Launching in the pages of the October 4, 1931 Detroit Mirror, Chester Gould‘s hard-boiled detective comic strip Dick Tracy has ran in both daily and Sunday newspapers for over eighty years under the stewardship of several talented writers and artists. The tough cop with the yellow trenchcoat, 2-way wrist radio, and a nose and chin of the same sharp shape has taken on villainous underworld grotesques who were deformed both inside and out. The comic strip has inspired a radio series, movie serials, live-action and animated television shows, and feature films spanning from the late 1940s to the summer of 1990 when Warren Beatty directed the big-budget adventure Dick Tracy for Disney and starred as Gould’s iconic crime-fighter.

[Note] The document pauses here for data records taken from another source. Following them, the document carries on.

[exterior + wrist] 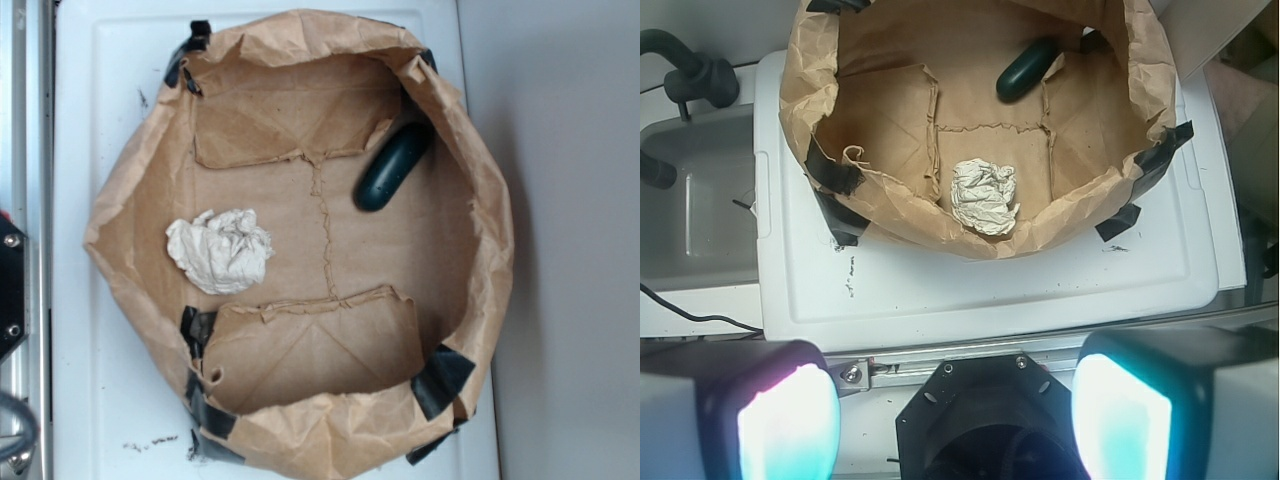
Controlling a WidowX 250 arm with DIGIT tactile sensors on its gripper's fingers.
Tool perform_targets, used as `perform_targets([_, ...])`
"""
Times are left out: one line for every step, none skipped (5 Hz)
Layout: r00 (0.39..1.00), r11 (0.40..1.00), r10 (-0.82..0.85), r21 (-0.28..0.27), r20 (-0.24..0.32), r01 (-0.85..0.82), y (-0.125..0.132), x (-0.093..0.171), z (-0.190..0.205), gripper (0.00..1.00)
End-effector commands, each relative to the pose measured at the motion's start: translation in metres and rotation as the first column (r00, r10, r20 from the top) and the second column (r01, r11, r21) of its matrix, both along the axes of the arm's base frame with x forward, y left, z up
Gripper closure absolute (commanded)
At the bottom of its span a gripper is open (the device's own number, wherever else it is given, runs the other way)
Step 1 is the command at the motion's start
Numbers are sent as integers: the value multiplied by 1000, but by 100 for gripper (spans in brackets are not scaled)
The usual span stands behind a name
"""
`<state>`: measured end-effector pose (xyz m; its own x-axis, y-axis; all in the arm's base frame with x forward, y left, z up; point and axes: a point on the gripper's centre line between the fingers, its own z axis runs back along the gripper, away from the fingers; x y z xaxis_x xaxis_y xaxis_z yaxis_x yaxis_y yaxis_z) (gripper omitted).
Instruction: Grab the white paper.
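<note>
our gripper [955, 410] stands open and empty, well short of the brown paper bag [805, 90]. the white paper [985, 197] lies ahead inside the bag, against its near wall. we should clear that wall, descend vertically, then close on the wad, avoiding the dark green object [1028, 68] beyond.
</note>
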<state>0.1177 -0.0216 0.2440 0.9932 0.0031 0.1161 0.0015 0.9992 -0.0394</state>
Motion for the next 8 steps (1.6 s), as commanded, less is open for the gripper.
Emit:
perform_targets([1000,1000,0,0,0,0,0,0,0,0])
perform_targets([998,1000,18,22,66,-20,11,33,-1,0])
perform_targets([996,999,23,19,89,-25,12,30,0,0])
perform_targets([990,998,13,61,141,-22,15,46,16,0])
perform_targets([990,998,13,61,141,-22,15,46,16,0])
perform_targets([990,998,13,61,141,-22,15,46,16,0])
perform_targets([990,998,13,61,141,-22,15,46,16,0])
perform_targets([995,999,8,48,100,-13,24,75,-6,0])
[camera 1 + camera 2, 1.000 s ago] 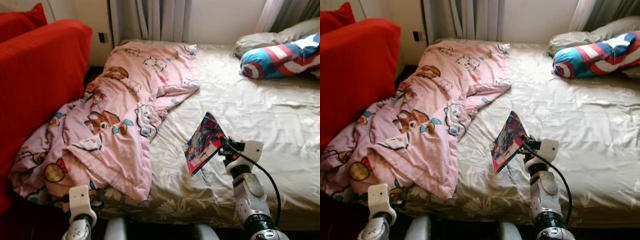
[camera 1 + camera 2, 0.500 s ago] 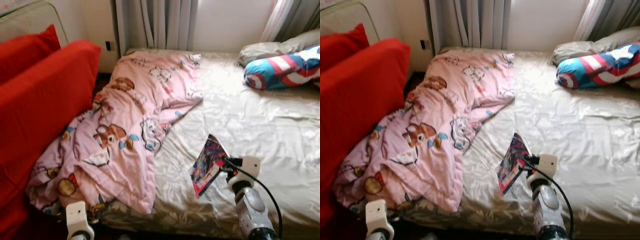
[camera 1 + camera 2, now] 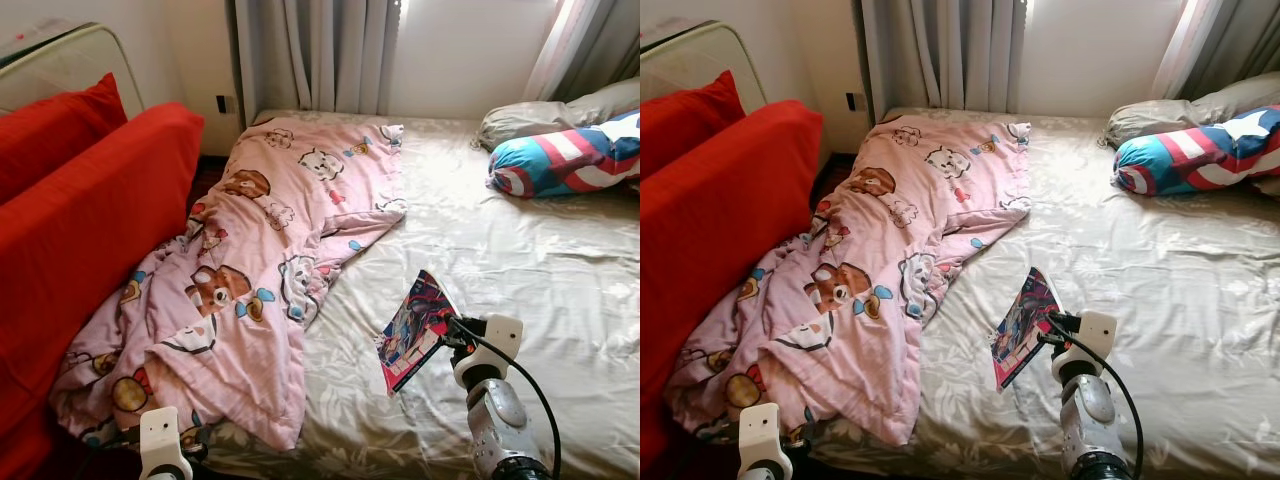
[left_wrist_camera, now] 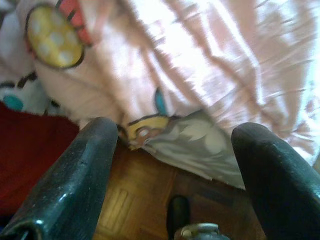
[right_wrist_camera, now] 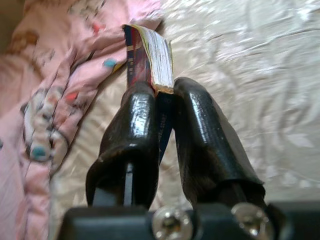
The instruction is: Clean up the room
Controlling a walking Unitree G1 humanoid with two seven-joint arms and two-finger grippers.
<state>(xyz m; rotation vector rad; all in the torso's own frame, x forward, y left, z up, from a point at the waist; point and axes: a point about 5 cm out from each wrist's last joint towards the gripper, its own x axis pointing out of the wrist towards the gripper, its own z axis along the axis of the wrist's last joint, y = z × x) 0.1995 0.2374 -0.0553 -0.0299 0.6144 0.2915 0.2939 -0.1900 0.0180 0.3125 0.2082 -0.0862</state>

Tracy may not have had the impact on popular culture as his four-color contemporaries from DC and Marvel Comics, but his exploits in the funny papers have demonstrated a remarkable staying power that shows no signs of letting up. As evidence of this IDW Publishing has been releasing hardcover volumes collecting each and every one of the Dick Tracy comic strips in fully restored reprints. The latest volume finds us in the early years of the baby boomer era in The Complete Chester Gould’s Dick Tracy Volume 15: 1953-1954.
Gould wrote and drew the strip until Christmas Day 1977, and acclaimed mystery novelist Max Allen Collins took over writing duties the very next day. Collins wrote a six-page introduction to this latest volume of reprints where he discusses the period of fallow creativity from Gould that kicked off Tracy’s Cold War-era adventures but also how the comic strips presented here also showed Gould coming up with some of the darkest and most brutal tales of his career. When I was in middle school Dick Tracy was released to theaters and seeing it made me a fan of the character and comics. Gladstone Publishing, a company that went out of business in 1993, licensed many of the original Tracy strips and published them in comic book form around the same time as the movie. I became a rabid fan of the comics and even tried to teach myself to draw comics in Gould’s style. I wasn’t into superhero comics at the time so the deformed villains and out-sized action was like catnip to my impressionable young mind.
The Complete Chester Gould’s Dick Tracy Volume 15: 1953-1954 delivers the fights, chases, close calls, violent ends, and characters with memorably goofy names fans of the strip long came to expect from Gould. We are reintroduced to Little Wingy – the child of a radioactive father, as well as Dr. Von Nucleus, Diet Smith, Canhead Plenty, Open-Mind Monty, and 3-D Magee. The baddies and supporting cast aren’t among the most memorable in the Dick Tracy canon and the adventures are often too drawn out to be effective, but the writing is straightforward and Gould’s artwork continues to evolve with great detail and imagination. He always drew some of the oddest faces in comicdom.
If you’re a fan of Dick Tracy you’ll love this book, and you’ll know pretty much what to expect on every page. It’s solid good fun from a more innocent time when the comics section of your local newspaper didn’t completely suck.